WHAT THE EXERCISE ASKS | Filter on the word "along": copy each matching line from the listing below.

DATA UNDER STUDY |

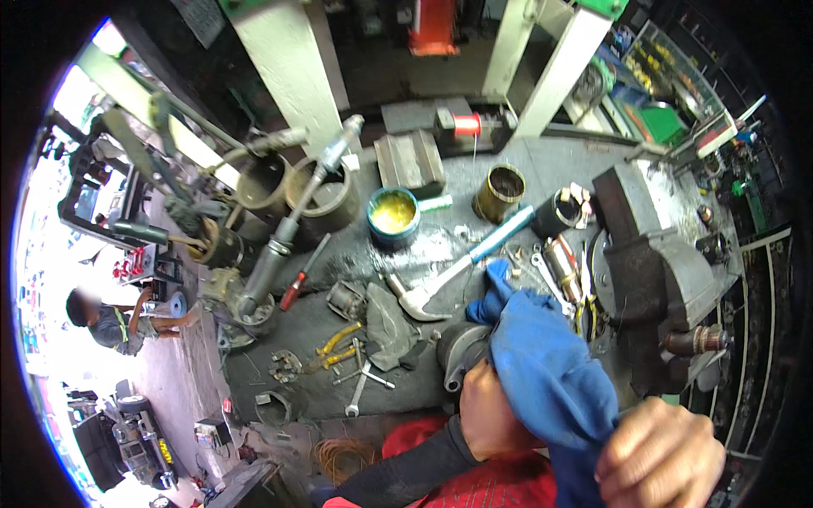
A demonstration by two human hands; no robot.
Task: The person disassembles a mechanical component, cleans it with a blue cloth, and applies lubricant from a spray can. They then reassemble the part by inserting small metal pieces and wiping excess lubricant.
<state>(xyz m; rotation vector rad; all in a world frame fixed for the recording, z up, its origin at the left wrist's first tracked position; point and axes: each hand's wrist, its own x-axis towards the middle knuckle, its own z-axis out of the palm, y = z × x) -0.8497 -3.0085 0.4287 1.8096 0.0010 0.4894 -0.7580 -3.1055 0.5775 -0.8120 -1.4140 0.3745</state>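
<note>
A blue cloth point(546, 364) drapes from the bench toward me, its far end bunched beside a round grey metal housing point(461, 351). My right hand point(665, 457) is closed around the cloth's near end. Curled against the near side of the housing is my left hand point(491, 415); the cloth hides its fingers, so what it grips is unclear. A claw hammer point(423, 296) with a blue handle lies just beyond the housing. Left of it rest a grey rag point(392, 330), yellow-handled pliers point(339, 347) and a wrench point(359, 389).
Farther back stand a blue tin of yellow grease point(395, 216), a brass-coloured cylinder point(500, 193) and a metal block point(410, 162). A bench vise point(660, 271) rises at the right. A red screwdriver point(294, 290) lies at the left. Beyond the bench, a person point(118, 322) sits low.
</note>
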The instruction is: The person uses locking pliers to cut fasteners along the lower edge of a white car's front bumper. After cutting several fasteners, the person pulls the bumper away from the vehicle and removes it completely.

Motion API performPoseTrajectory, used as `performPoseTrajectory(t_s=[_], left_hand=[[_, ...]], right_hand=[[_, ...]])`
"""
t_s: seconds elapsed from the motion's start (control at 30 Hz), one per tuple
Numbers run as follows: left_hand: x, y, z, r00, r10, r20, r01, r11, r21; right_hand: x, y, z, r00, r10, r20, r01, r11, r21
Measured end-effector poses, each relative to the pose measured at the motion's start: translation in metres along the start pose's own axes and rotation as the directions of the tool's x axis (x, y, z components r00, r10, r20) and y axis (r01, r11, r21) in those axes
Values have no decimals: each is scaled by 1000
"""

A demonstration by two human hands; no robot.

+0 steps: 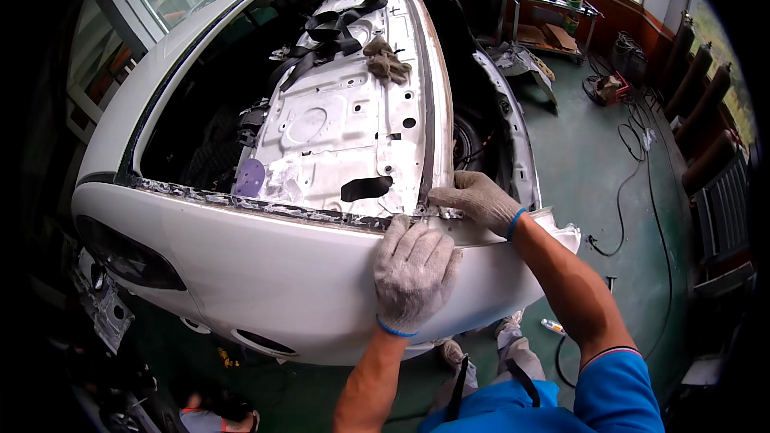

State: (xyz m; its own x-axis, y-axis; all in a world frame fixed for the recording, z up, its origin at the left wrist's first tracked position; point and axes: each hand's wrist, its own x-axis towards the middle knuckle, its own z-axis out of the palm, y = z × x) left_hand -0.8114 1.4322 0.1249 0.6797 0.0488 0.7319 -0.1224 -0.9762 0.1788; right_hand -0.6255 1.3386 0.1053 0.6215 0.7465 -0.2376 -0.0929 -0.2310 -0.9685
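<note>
My left hand (415, 277), in a grey knit glove with a blue cuff, lies on the white car body panel (265, 261). Its fingers stretch out, with the tips at the panel's upper edge by the bare window flange (321, 215). At the rear corner of the opening, my right hand (484, 202), gloved the same way, is closed with its fingertips pressed down beside the left fingertips. Whatever sits under those fingertips is hidden. Past the hands, the white metal rear deck (321, 160) shows holes and pressed shapes.
On the deck rest a purple sanding disc (250, 178), brown work gloves (387, 62) and black belts (337, 28). Hoses and cables (642, 144) run over the green floor at right. A work cart (553, 0) stands behind. At lower left, another person's leg (204, 419) shows.
</note>
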Motion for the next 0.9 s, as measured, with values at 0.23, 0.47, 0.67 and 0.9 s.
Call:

TASK ANSWER |
The instruction is: The person uses locking pliers to cut fasteners along the lower edge of a white car's front bumper. After cutting several fasteners, the person pulls the bumper away from the vehicle and removes it completely.
Measured end-effector poses, each relative to the pose measured at the motion's start: translation in metres along the start pose's own axes and rotation as the directions of the tool's x axis (x, y, z components r00, r10, r20) and y axis (r01, r11, r21) in those axes

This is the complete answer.